Some of us identify with the younger son. We’ve done things we are ashamed of and had to face our sins and failures. We’ve been down and out, have tasted misery, lost hope and tried to return home. We have run out of time and money and finally have come to ourselves, even at the last minute. And sometimes we lose ourselves and end up in the mud of the pig pen time and again.

Some of us identity with the elder son. We’ve lived a good life, made a decent living, raised up a God-fearing family, done community work and been proud of our accomplishments. We’ve pulled ourselves up by our bootstraps, darn it, and made our own way, a way that we are proud of. We’re indignantly virtuous about what’s right and wrong, and as satisfied as a pig in the mud with our manner of life

Most likely, many of us fall somewhere in between the boys. We are made mistakes along the way, but most of the time we have come to ourselves in order to make it right. And it is God who is the model parent for us. No matter what we do, we are still God’s children and God is ready to take us back to life through grace, sheer grace.

When the father in the story sees the younger son in the distance, he runs out to meet him, without even hearing the boy’s confession or remorse. It is enough to see him on the road home. It is enough to know that he is in the right direction. The model of unconditional parental love requires no condemnation and no restitution. It is the grace of the father that restores him to life.

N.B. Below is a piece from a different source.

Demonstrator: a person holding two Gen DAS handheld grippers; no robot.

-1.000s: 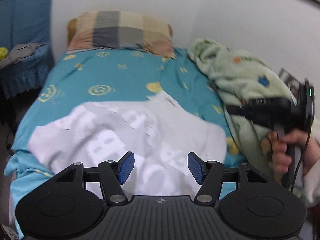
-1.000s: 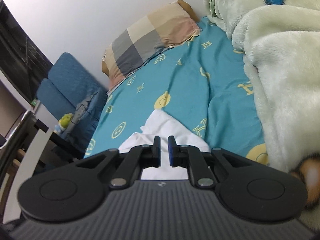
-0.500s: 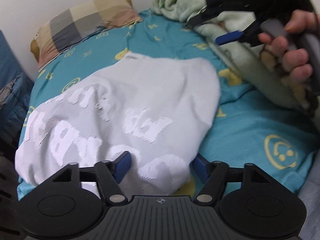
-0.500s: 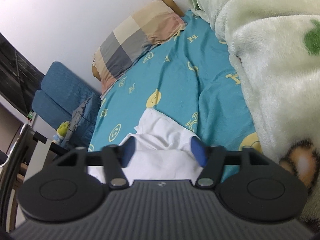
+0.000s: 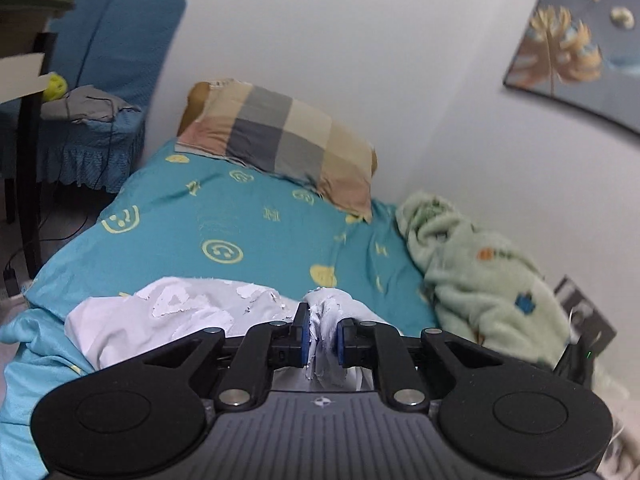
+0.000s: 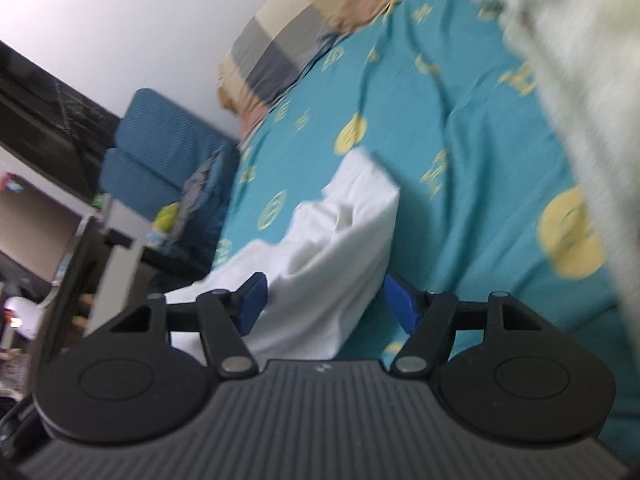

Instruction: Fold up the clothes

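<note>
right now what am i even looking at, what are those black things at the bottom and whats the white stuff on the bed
Each black thing is a hand-held two-finger gripper with a camera on it, so you get two views, one from each. The left gripper is shut on a bunched fold of a white shirt lying on the teal bed. The right gripper is open, its blue pads either side of the same shirt without pinching it. Also on the bed: a checked pillow and a green blanket.
</note>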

To the elder son, the father also offer grace – “all that I have is yours. My love for you has not changed even if you are upset at your brother’s homecoming. I love you even as you are spiteful and mean-spirited. I love you even as you refuse to share in the joy of the homecoming. You’ve not addressed me as father and you don’t even acknowledge your brother, but you are still in the family. Parental love means that you are still my son, in all your stubbornness and nasty attitude.”

“I love you anyway. I love you anyway” – what a powerful statement to God’s forgiveness and mercy!

The father’s love, God’s love remains the same for us. God is the waiting father, the model of parental love. God is the father that watches out the door for the return of his younger boy, and the father who leaves the party in search of the older son. God has never stopped being a parent to us, even when God’s heart is broken by our sins. “I love you no matter what you’ve done”, God says. “I love you anyway”.

For each son, and for all of us, God offers life through grace alone and with grace comes the gift of life. We never cease being the beloved children of God, despite all of the actions that we do to distance ourselves from the Almighty. We can get lost a gazillion times and still come home. We can stay home and sulk and refuse to join in the celebration. We are not punished but welcomed back, at any time and in any place. Even when we are dead in sin, the gift of life is still waiting for us. The father gives us all that he has including his own life, his bios, in the sacrifice of Jesus Christ.

“I love you anyway.” As we continue on our Lenten journey, consider the significance of these words, and remember that the unconditional love of our father will not let us go, despite what we have already done and no matter what we plan to do. As we make our way to the cross, let us come to ourselves and recognize the grace that is available to us as children of God. May we receive the gift of life, rather than loss, as we return home. May we remember that grace gives us more than we could ever imagine and much more than we deserve. Amen.